EXERCISE BRIEF> Print the listing as it stands, omitting all images.
Start of COLLECTED DATA
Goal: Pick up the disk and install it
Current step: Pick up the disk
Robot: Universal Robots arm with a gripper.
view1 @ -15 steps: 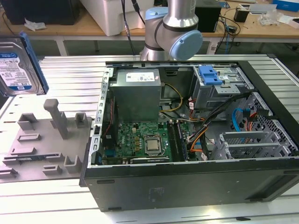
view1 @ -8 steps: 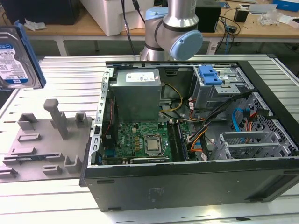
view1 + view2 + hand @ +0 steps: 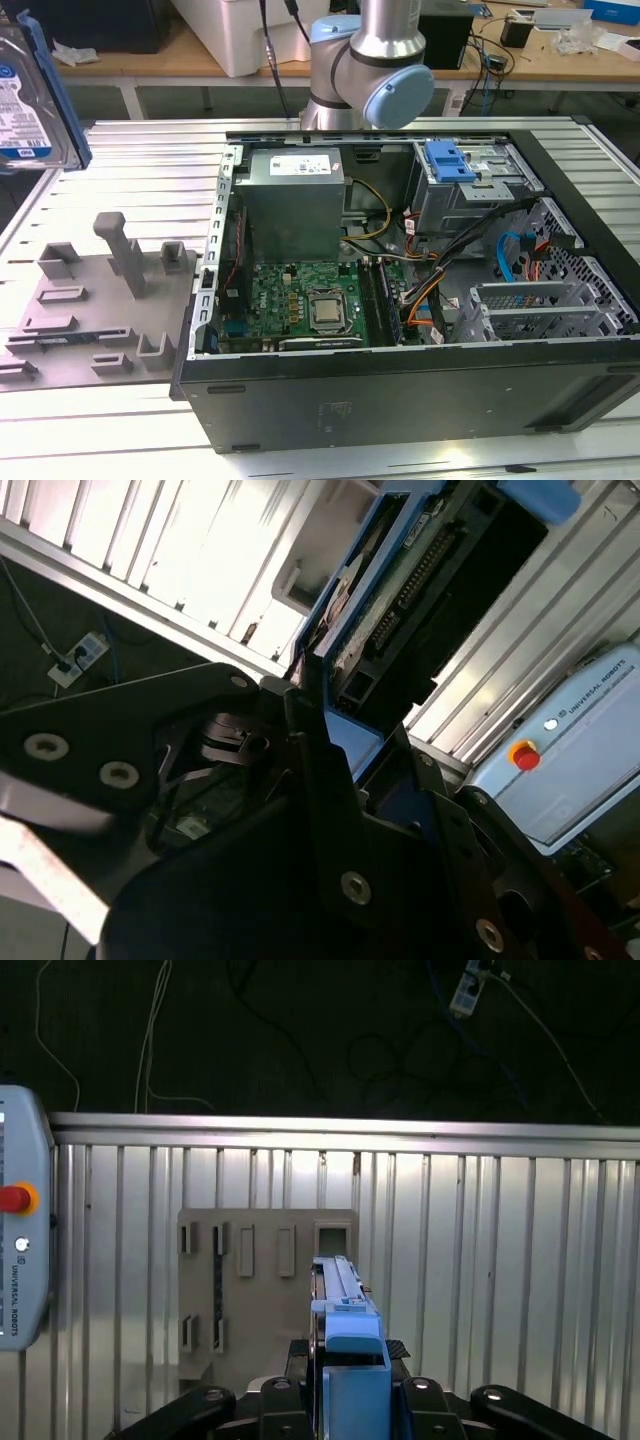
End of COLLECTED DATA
ANSWER AREA>
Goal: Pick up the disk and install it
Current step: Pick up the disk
Robot: Universal Robots arm with a gripper.
view1 @ -15 steps: 
view1 @ -8 steps: 
view1 + view2 + hand @ +0 steps: 

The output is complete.